Problem details: In the data below, find the lines containing "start" and say how many there are, nothing more.

:::::

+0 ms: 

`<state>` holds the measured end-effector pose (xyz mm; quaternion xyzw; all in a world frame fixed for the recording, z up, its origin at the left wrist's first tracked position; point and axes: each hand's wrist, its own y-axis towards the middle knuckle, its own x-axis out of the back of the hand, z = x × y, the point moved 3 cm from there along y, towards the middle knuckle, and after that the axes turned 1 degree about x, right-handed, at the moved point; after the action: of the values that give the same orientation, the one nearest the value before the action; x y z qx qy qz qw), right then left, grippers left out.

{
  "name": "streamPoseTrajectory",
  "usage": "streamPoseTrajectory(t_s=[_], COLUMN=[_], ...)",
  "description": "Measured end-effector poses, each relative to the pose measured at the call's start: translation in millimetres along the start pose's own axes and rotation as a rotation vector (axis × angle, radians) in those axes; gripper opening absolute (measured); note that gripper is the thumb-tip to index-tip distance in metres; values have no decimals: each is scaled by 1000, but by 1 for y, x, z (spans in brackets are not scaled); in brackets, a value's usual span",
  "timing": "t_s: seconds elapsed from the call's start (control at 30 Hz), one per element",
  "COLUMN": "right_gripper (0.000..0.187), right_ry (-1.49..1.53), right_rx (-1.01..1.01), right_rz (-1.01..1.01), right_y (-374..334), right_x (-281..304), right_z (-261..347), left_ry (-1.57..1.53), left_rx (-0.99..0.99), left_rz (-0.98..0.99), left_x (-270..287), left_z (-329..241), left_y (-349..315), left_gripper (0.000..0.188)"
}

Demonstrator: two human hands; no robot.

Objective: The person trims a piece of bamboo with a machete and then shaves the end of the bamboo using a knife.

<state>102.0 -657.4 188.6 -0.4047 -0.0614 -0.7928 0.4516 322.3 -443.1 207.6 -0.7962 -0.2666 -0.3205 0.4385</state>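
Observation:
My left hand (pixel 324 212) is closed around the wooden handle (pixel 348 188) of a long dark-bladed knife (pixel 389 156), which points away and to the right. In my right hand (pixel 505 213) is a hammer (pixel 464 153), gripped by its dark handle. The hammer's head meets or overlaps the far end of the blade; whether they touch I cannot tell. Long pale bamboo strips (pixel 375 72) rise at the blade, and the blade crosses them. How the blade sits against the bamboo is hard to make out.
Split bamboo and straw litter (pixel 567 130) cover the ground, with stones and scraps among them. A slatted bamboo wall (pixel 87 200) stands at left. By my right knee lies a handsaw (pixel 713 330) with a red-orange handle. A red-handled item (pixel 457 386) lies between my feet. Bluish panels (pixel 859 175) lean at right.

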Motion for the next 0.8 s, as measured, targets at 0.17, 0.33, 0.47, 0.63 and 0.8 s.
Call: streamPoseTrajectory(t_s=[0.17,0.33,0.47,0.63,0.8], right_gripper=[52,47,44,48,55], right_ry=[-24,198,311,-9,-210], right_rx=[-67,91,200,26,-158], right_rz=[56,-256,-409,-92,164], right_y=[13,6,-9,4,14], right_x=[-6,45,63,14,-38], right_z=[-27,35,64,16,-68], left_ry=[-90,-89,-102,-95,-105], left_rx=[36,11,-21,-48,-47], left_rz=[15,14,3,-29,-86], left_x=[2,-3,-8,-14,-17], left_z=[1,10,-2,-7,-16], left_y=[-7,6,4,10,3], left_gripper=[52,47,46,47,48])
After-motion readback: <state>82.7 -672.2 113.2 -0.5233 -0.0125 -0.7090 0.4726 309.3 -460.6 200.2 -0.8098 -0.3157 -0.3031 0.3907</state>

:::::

Exercise result: 2